Tuesday, January 24, 2006

Thousands of pro-life protesters commemorating the 33rd anniversary of the Roe v. Wade court decision marched to the U.S. Capitol and the U.S. Supreme Court yesterday to urge lawmakers to overturn the ruling that legalized abortion.

President Bush praised the scores of church, school and advocacy groups that attended the annual March for Life as pursuing “a noble cause.” He also called on Congress to pass laws banning human cloning and restricting girls’ access to abortions without their parents’ approval.

“We’re working to persuade more of our fellow Americans of the rightness of our cause,” Mr. Bush told the protesters in a telephone call from Manhattan, Kan. “Human life is a gift from our Creator and should never be used as a means to an end.
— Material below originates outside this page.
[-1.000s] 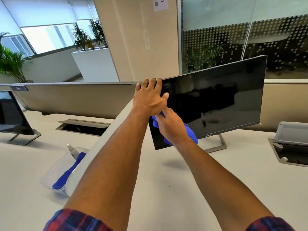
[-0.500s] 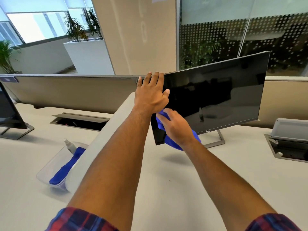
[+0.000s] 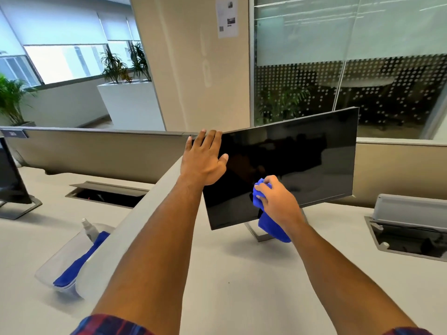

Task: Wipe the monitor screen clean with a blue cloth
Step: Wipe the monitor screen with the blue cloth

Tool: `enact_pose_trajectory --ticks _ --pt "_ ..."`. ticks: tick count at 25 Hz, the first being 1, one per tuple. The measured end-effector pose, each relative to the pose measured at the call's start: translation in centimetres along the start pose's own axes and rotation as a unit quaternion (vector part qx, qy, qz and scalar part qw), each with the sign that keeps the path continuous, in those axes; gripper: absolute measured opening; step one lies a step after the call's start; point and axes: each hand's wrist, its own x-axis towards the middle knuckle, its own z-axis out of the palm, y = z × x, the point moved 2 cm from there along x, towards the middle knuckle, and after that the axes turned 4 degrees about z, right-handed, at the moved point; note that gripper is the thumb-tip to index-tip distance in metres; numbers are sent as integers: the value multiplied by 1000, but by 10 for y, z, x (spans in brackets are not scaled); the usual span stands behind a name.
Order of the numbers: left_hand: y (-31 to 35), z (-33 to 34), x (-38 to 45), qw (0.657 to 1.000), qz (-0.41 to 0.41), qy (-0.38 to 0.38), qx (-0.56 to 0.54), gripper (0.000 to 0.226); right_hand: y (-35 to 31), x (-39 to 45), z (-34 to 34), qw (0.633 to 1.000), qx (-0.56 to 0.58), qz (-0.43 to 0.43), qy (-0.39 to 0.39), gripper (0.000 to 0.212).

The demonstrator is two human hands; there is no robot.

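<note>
Seen from the head: right hand (image 3: 278, 201) bunched around blue cloth (image 3: 271, 226), pressed low on monitor screen (image 3: 290, 165). Unwiped glass mostly rightward and above those fingers, long axis left-to-right, face tilted toward viewer. Left hand (image 3: 203, 163) flat, fingers straight, steadying top-left corner.

Bare surface (image 3: 229, 274) is lying open in the lower centre of the frame. Monitor (image 3: 302, 165) is blocking centre right, low divider (image 3: 135, 213) running up the centre left, open cable hatch (image 3: 411, 238) sitting at right edge, plastic tray (image 3: 48, 274) sitting lower left.
</note>
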Motion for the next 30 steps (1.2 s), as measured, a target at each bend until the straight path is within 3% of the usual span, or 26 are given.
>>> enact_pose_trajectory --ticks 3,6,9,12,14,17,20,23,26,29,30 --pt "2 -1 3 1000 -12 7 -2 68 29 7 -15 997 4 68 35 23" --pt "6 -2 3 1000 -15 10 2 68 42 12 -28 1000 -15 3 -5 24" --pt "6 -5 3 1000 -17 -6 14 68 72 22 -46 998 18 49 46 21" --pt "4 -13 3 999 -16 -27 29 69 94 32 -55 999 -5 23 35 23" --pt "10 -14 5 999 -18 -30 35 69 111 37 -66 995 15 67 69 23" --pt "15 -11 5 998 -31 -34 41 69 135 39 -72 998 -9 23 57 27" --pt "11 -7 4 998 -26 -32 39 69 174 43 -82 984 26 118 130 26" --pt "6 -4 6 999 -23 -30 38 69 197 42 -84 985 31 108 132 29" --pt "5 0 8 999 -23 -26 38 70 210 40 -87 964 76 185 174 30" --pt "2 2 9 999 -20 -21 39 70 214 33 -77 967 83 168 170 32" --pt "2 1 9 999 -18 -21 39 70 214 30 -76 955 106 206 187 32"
We will not sanction the creation of life only to destroy it.”

During his presidency, Mr. Bush has signed into law a bill banning partial-birth abortions. He also named Chief Justice John G. Roberts Jr. to the Supreme Court and nominated Judge Samuel A. Alito Jr. to succeed retiring Justice Sandra Day O’Connor. Judge Alito is expected to be confirmed this week.

Yesterday, pro-life advocates said they hope that someday the high court will reverse its landmark ruling on abortion.

“I’m more optimistic now than ever that we have a chance,” said Patti Parr, 45, of Dallas and a member of the pro-life advocacy group Silent No More Awareness.

Miss Parr said she became a pro-life advocate 10 years ago, after she got an abortion. She said she was full of shame for years after her abortion.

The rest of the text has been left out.